Plain English Summary

Background and study aims
People who do not do much physical activity or who have excess body fat have an increased risk of diseases such as type 2 diabetes and cardiovascular disease. Physical activity alone or in combination with caloric restriction (a calorie restricted diet) offer huge benefits in terms of weight loss and metabolic control. The purpose of the study is to investigate whether vigorous-intensity exercise offers additional health benefits compared to energy-matched moderate-intensity exercise in combination with caloric restriction.

Who can participate?
Males and postmenopausal women, aged 45-64 years who are overweight/obese and inactive (no participation in regular structured exercise and less than 30 minutes of moderate-intensity exercise on most days of the week), non-smokers, not taking any drugs that may interfere with the study and whose weight has been stable for the last 6 months.
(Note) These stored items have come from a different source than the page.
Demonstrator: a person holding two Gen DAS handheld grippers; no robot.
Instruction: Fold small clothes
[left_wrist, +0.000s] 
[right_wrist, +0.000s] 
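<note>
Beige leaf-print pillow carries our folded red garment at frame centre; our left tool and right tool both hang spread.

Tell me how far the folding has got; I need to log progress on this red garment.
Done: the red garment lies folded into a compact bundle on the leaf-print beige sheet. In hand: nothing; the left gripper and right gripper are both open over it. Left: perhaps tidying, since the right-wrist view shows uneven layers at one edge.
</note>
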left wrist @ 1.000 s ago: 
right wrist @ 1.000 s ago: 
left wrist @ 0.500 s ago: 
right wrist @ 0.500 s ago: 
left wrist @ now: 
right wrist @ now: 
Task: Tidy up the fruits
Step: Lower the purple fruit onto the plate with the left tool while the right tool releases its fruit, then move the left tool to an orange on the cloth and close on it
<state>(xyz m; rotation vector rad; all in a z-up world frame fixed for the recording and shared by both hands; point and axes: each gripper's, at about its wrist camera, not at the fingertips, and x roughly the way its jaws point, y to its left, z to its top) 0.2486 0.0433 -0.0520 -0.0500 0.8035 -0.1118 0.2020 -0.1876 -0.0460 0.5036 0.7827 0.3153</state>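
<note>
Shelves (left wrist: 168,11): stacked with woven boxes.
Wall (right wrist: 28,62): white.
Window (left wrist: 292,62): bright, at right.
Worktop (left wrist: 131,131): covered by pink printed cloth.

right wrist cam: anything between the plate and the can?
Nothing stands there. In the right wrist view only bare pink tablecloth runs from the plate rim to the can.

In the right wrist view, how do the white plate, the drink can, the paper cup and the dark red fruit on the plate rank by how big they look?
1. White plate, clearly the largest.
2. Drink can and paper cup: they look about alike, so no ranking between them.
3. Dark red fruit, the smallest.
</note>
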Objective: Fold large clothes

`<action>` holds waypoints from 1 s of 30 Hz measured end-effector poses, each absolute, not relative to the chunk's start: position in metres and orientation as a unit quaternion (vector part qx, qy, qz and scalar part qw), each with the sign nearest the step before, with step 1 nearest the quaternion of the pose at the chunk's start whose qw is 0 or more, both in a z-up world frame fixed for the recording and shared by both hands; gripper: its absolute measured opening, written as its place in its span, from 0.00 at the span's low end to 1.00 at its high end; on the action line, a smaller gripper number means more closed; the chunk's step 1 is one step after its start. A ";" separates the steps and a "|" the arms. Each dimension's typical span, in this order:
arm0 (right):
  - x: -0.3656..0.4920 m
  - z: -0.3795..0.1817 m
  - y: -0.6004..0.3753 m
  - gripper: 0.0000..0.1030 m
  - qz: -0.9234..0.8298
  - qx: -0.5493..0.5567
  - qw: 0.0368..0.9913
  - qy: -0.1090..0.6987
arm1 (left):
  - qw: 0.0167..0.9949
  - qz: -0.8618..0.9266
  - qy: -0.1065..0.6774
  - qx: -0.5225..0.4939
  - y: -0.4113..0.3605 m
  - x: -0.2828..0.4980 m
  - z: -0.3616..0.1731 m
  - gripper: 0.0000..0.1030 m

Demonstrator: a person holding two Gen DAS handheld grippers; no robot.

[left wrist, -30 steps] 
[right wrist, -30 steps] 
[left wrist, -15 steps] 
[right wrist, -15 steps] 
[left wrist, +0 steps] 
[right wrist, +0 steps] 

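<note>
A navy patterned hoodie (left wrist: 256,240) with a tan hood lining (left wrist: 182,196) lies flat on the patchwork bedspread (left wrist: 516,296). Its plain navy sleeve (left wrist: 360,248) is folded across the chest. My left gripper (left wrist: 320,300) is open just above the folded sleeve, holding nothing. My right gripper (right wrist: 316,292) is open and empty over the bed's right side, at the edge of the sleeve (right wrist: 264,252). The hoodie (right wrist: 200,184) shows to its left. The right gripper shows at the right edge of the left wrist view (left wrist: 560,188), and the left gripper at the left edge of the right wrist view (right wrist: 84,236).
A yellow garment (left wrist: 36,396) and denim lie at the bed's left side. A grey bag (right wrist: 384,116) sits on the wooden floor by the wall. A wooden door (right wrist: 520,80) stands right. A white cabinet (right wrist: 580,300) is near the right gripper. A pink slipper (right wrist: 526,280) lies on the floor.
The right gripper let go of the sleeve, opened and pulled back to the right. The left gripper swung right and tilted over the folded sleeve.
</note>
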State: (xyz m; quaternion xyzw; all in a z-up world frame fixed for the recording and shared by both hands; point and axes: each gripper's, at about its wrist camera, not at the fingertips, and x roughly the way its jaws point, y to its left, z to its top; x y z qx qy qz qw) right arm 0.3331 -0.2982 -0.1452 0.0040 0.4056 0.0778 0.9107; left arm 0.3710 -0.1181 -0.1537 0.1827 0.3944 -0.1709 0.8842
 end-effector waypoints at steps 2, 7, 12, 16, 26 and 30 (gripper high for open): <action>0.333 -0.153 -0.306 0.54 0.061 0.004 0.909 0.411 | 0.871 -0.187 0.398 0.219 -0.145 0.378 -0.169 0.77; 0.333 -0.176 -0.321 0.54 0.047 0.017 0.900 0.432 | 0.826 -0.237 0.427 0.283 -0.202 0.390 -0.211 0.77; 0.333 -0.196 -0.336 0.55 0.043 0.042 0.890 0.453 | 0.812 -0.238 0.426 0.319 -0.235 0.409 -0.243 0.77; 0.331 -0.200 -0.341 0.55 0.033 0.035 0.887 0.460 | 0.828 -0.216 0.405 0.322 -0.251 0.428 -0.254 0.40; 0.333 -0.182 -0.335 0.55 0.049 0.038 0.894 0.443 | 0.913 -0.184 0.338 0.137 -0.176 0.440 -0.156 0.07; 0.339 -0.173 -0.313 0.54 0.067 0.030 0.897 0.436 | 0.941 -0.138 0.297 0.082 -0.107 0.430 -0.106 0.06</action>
What does the study involve?
Participants were asked to complete a range of preliminary tests (e.g., body mass, maximum oxygen uptake, body composition, habitual physical activity) after which they completed a 3-week intervention.
Participants were randomly allocated to either a moderate (MOD) or a vigorous (VIG) physical exercise group. Both groups experienced a fixed energy loss induced by caloric restriction and increased physical activity via either moderate (MOD) or vigorous (VIG) physical exercise.
Before and after the intervention, participants came to the laboratory in the morning after an overnight fast. A cannula (tube) was inserted for repeat blood sampling and a biopsy was taken from the abdominal (stomach) area. Participants then consumed a glucose-based solution and blood samples were taken over the following 2 hours.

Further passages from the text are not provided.